In un quadro con poche luci e molte ombre spicca il caso Prysmian, multinazionale italiana specializzata nella produzione di cavi e in particolare di quelli sottomarini. Il cui ruolo è diventato fondamentale con lo sviluppo delle energie rinnovabili: i parchi eolici più importanti sono in mare, lontani anche cento chilometri dalla costa e devono essere collegati alla terraferma e quindi alle aree industriali e alle metropoli.

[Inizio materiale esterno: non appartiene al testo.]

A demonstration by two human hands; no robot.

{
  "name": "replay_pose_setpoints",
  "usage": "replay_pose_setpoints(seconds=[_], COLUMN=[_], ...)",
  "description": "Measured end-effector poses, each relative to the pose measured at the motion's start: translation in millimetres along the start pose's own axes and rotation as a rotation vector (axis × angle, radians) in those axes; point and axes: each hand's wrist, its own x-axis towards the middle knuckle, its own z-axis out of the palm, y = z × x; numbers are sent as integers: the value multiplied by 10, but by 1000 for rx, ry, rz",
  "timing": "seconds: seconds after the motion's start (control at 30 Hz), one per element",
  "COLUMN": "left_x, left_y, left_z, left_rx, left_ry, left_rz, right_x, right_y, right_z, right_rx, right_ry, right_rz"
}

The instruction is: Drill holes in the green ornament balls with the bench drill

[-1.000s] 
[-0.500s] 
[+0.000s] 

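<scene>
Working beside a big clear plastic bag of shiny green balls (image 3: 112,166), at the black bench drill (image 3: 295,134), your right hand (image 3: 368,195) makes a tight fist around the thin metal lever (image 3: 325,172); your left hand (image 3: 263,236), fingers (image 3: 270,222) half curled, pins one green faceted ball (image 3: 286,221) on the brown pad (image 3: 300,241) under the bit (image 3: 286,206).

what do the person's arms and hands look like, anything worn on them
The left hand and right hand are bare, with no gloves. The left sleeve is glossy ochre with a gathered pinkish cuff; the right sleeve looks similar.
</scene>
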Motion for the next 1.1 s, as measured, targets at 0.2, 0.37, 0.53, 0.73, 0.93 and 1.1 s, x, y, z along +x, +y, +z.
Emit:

Quindi la domanda di collegamenti elettrici è esplosa: si prevede che la richiesta annua passerà dai 2,4 miliardi del periodo 2015-2019 ad oltre 7 miliardi nei prossimi anni. Public company quotata in borsa, con oltre 10 miliardi di fatturato, cento stabilimenti in giro nel mondo e 30 mila dipendenti, la Prysmian è leader mondiale nei cavi sottomarini con una quota di mercato del 35-40 per cento, seguita da una società francese. Ed è la dimostrazione che l’Italia può esprimere imprese di grandi dimensioni capaci di dominare il mercato mondiale.

Ma sembra l’eccezione che conferma la regola.